Le 9 mars, des centaines d’abeilles ont occupé la place du Palais Royal devant le Conseil d’État, le poing levé. Des panneaux représentant le pollinisateur ont été disposés par des militants de trois organisations – Agir pour l’environnement, la Confédération paysanne et Nature & progrès – en vue de s’opposer à la récente dérogation du gouvernement qui permet l’usage de deux néonicotinoïdes. Le même jour, Guillaume Tumerelle, l’avocat de ces organisations, plaidait en audience devant le Conseil d’État pour suspendre cette dérogation, en dénonçant le non-respect du règlement européen et des arguments scientifiques incohérents.
Réautoriser deux insecticides neurotoxiques interdits en France et en Europe ? C’est bien ce qu’a fait le gouvernement, sous la pression du lobby betteravier. Pour rappel, la loi biodiversité en 2016 avait marqué une avancée dans la lutte contre les pesticides de synthèse, en interdisant les néonicotinoïdes. Alors que cette mesure était opérationnelle depuis septembre 2018, le gouvernement est revenu sur sa décision en août 2020 en accordant des dérogations aux betteraviers qui subissaient une invasion de pucerons verts propageant le virus de la jaunisse. Malgré la forte contestation citoyenne, une nouvelle loi a été adoptée en décembre dernier, ouvrant la porte à d’autres dérogations.
« Leur modèle est complètement obsolète. La dérogation n’a pas lieu d’être »

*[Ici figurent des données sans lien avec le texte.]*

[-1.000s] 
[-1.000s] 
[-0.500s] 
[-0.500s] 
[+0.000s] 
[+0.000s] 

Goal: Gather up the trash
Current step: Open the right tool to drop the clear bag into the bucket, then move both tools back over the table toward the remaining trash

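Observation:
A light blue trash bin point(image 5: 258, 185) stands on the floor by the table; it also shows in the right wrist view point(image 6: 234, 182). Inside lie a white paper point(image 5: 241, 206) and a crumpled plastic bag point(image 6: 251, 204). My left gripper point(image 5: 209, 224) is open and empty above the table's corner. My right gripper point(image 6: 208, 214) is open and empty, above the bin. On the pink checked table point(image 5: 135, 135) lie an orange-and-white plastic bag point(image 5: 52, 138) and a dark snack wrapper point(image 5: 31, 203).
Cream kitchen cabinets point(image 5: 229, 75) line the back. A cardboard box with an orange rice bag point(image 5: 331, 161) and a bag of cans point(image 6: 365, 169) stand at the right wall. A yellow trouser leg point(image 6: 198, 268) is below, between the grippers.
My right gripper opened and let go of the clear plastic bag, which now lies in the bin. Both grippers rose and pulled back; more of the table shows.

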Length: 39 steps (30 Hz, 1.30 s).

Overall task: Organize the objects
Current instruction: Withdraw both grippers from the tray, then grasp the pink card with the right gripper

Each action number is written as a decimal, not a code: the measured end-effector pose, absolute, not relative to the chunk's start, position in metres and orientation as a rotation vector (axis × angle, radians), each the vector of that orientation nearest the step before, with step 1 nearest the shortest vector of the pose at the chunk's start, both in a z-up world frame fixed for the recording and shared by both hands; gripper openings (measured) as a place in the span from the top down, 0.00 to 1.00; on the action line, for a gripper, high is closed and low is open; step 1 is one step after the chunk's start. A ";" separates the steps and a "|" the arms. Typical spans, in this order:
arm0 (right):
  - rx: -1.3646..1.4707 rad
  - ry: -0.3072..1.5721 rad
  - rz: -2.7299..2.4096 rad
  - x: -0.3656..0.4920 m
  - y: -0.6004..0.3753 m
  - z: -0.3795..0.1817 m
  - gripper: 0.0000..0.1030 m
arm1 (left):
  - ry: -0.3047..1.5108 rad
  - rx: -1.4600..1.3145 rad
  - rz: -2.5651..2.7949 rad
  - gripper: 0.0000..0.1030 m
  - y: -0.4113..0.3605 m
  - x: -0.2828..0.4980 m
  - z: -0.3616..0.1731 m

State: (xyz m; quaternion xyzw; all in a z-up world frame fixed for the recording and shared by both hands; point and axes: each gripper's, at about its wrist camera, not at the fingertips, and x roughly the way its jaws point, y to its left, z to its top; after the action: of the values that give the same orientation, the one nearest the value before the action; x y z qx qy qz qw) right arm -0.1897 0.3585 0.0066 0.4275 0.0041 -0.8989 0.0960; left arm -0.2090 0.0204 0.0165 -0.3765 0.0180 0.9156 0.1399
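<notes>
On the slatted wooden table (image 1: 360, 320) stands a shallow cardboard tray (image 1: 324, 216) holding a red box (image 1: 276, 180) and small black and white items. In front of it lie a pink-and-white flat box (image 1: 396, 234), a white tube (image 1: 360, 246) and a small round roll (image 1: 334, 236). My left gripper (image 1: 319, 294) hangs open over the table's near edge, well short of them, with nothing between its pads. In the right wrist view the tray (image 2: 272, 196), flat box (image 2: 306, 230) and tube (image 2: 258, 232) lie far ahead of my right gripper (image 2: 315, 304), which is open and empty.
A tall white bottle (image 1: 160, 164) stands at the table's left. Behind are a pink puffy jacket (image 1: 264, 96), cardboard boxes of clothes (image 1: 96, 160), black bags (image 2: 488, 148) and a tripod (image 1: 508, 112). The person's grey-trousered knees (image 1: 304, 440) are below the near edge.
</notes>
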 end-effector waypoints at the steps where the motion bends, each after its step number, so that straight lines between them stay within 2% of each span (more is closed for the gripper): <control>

Depuis le 5 février, un premier arrêté dérogatoire autorise les betteraviers à utiliser provisoirement des semences traitées avec des pesticides contenant deux substances actives de néonicotinoïdes, l’imidaclopride et le thiamethoxam. C’est pour suspendre cet arrêté que les trois organisations écologistes ont déposé un référé auprès du Conseil d’État. En parallèle, d’autres associations ont déposé des recours auprès des tribunaux administratifs de Lyon et de Toulouse.
Pour les organisations écologistes, les températures observées en février ne justifient en rien une telle mesure. « Leur modèle est complètement obsolète, selon l’avocat Guillaume Tumerelle. La dérogation n’a pas lieu d’être. » L’invasion de pucerons est déclenchée par la météo. Or, le motif de l’arrêté repose sur une étude basée sur des températures de moyennes saisonnières et non pas sur la réalité d’un mois de février très froid, pour prédire les risques d’invasion. D’ailleurs, l’Espagne, qui prévoyait la même dérogation, a décidé de la retirer au vu des températures hivernales.
« On est en train de signer notre mort à petit feu »
Si les rendements des betteraves sucrières ont été mis à mal en 2020, Nicolas Girod, porte-parole de la Confédération paysanne, souligne que ceux-ci ne sont pas plus faibles qu’il y a dix ans. Depuis la fin des quotas sucriers en 2017, les rendements se sont envolés et les prix ont chuté. Derrière l’arrêt des néonicotinoïdes, il ne s’agit pas seulement de préserver la biodiversité et la santé humaine mais aussi le revenu des agriculteurs. Pour le syndicaliste, la course au volume est une impasse. « On est en train de signer notre mort à petit feu. On n’arrivera pas à pallier des revenus en baisse par une augmentation des volumes », explique-t-il.
Le véritable problème de la filière sucre ne serait pas l’arrêt des néonicotinoïdes, mais la libéralisation des marchés, qui a fait baisser le revenu des agriculteurs depuis trois ans. « L’enjeu ce n’est pas la technique, c’est comment la filière économique permet l’arrêt des néonicotinoïdes » relève Nicolas Girod. Dans un contexte économique défavorable, la réponse technique lui paraît illusoire. Pour sortir de cette dépendance supplémentaire que sont les insecticides, la Confédération paysanne milite pour des mécanismes de régulation des volumes avec des prix rémunérateurs pour les agriculteurs. Ce n’est qu’ainsi que les agriculteurs pourront transformer leur pratiques en profondeur, tout en exerçant leur activité dignement.
Les organisations peuvent-elles espérer une suspension de l’arrêté ? « Au niveau juridique, je pense qu’on est très solide, mais il y a des enjeux financiers », estime Maître Tumerelle, en référence aux forces économiques du secteur betteravier. Alors que les semis sont prévus d’ici deux à trois semaines, la décision du conseil d’État est attendue dans les prochains jours.